なぜ「ゾス」になったのか?
筆者:疑問なのは、なぜ「ゾス」ということばになったか? ということです。「ス」は「お疲れ様です」にも「オス」にも付きますが、「ゾ」はどこから来たんでしょう?
小野先生:順を追って考えてみましょう。濁音にすることで、力強い印象になるのはわかりますよね?
筆者:はい。体育会系の感じが出ると思います。
小野先生:濁音はガ行、ザ行、ダ行、バ行しかありません。「お疲れ様です」「オス」を受けて母音が「オ」だとすると、「ゴス」「ゾス」「ドス」「ボス」のいずれかになります。「ドス」「ボス」はすでに他のことばがあるので、ちょっとややこしい。「ゴス」でも迫力があって良さそうですが、「ス」を直後に発することを考えると、同じサ行の「ソ」を濁音にする「ゾ」が一番適していたのでしょう。もちろん、誰かの計算ではなく、自然にそうなっていったはずです。

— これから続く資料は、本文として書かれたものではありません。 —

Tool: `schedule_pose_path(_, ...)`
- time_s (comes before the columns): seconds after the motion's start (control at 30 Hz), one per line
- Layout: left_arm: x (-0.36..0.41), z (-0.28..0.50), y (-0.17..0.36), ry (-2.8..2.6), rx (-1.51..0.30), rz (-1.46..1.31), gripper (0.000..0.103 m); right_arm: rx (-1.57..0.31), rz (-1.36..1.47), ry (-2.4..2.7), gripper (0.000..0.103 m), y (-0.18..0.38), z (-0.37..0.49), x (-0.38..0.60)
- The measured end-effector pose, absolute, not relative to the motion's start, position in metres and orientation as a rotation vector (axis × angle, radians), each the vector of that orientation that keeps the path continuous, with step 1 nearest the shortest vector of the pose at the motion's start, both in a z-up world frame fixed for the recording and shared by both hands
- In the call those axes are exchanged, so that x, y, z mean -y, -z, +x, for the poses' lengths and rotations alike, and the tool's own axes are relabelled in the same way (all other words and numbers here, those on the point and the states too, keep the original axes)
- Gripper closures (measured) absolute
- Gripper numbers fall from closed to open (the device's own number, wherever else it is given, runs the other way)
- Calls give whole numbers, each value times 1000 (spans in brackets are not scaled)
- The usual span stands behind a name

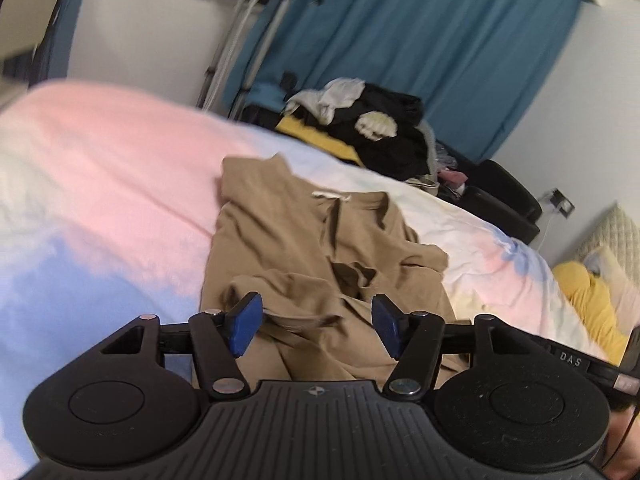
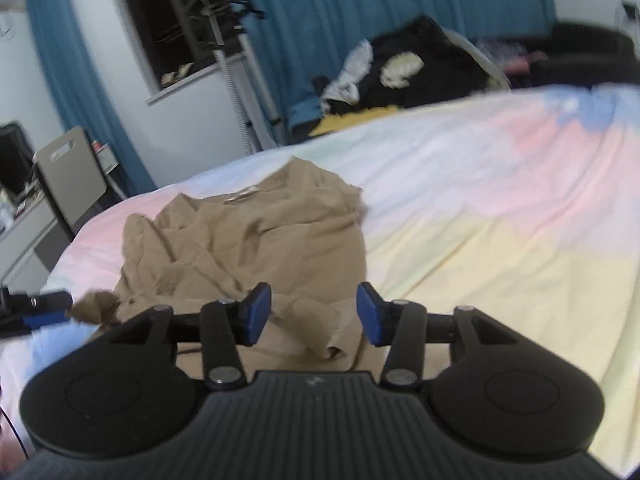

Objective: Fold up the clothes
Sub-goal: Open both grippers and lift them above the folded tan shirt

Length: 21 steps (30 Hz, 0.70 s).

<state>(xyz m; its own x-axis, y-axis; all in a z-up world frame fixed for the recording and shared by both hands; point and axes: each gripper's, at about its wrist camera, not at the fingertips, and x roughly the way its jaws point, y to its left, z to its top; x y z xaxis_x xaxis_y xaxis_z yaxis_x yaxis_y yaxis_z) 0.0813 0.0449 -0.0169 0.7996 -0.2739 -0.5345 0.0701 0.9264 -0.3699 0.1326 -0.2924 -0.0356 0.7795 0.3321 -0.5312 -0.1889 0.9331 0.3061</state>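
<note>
A tan shirt [image 1: 304, 240] lies rumpled on the pastel bedspread [image 1: 104, 168], its collar and a white label at the far end. My left gripper [image 1: 316, 326] hovers over the shirt's near hem with its blue pads apart and no cloth pinched between them. In the right wrist view the same tan shirt [image 2: 256, 236] spreads ahead, and my right gripper [image 2: 314, 312] stands open above its near edge. The left gripper's blue pad [image 2: 44, 318] shows at the left edge beside a bunched corner of cloth; whether it touches the cloth I cannot tell.
A heap of dark, white and yellow clothes [image 1: 372, 128] sits past the bed's far edge before a teal curtain [image 1: 420, 40]. A metal rack [image 2: 228, 60] and a grey chair [image 2: 72, 176] stand to the left. A yellow pillow [image 1: 592, 300] lies at the right.
</note>
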Motion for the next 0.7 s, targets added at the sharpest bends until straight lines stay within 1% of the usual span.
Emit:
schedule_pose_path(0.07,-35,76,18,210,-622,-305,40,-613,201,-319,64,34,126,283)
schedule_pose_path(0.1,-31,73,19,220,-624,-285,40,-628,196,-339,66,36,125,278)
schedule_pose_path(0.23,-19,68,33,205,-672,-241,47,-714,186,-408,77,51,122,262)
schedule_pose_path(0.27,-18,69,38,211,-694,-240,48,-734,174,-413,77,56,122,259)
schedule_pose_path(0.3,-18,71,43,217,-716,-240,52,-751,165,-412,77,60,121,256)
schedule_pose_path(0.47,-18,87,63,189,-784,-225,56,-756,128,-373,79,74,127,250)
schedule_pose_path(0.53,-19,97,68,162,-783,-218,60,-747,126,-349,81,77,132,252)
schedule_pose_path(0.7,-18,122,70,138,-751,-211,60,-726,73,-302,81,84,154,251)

筆者:印象に残り、言いやすいことばだからこそ、定着したのですね。
小野先生:ちなみに、芸能界では時間を問わず「おはようございます」と言うのをご存知ですか? 理由は歌舞伎が起源だとか、時間が不規則だから、など諸説ありますが、国語学的に言えば、あいさつのなかで敬語なのが、「おはようございます」だけだからです。「こんにちは」「こんばんは」は敬語がつけられないので、上下関係が厳しい業界では使いづらいのでしょう。
筆者:なるほど~。何気ないようでも、長く使われることばには、それなりの理由があることがわかりました。「ゾス」が体育会系ビジネスパーソンの間で定着し、令和になっても好まれることに、すごくハラオチしました。
「ゾス」現象は、単なるコミュニケーションを超えて、ことばが人と人を結びつけ、カルチャーまでつくる力があることを示している。ことばは生き物であり、時に思いもよらないムーブメントとなる。今日もどこかのオフィスで、現場で、新しい「ゾス」が生まれているかもしれない。